(Instructions to follow) Report every line of the records below that contains the word "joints".

************

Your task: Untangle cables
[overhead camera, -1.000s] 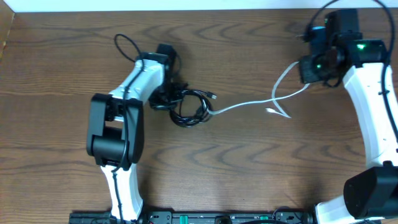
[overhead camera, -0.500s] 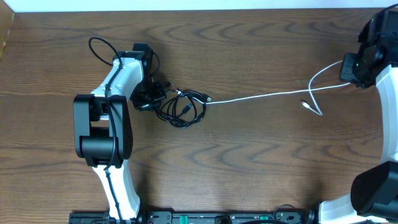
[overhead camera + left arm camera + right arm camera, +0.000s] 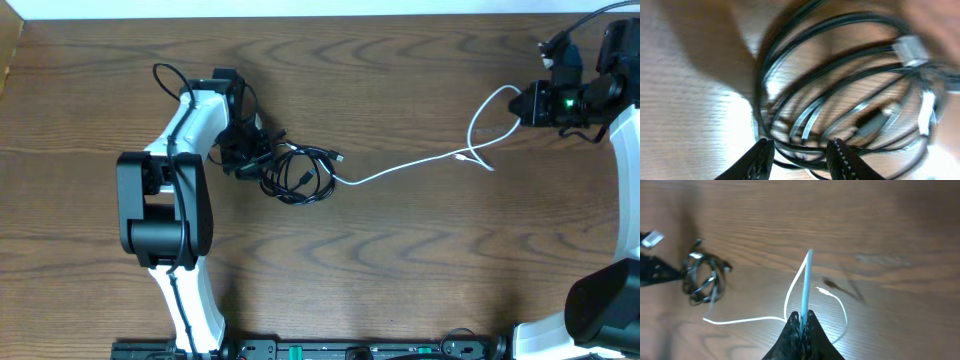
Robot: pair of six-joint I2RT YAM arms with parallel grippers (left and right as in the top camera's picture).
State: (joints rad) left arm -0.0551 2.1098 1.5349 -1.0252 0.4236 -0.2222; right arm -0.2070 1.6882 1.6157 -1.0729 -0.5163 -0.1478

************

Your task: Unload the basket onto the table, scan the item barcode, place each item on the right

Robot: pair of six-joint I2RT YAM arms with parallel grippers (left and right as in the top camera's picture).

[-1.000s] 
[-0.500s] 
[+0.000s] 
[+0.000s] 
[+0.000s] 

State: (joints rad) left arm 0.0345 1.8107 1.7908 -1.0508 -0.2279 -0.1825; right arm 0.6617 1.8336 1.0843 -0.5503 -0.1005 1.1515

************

(Written response)
State: (joints rad) left arm -0.0551 2.1098 1.5349 -1.0252 0.4236 -0.2222; right arm -0.2070 1.6882 1.6157 -1.0729 -0.5163 -0.1478
State: (joints rad) left arm 0.0345 1.8107 1.7908 -1.0508 -0.2279 -0.1825; right arm 0.6617 1.8336 1.0843 -0.5503 -0.1005 1.1515

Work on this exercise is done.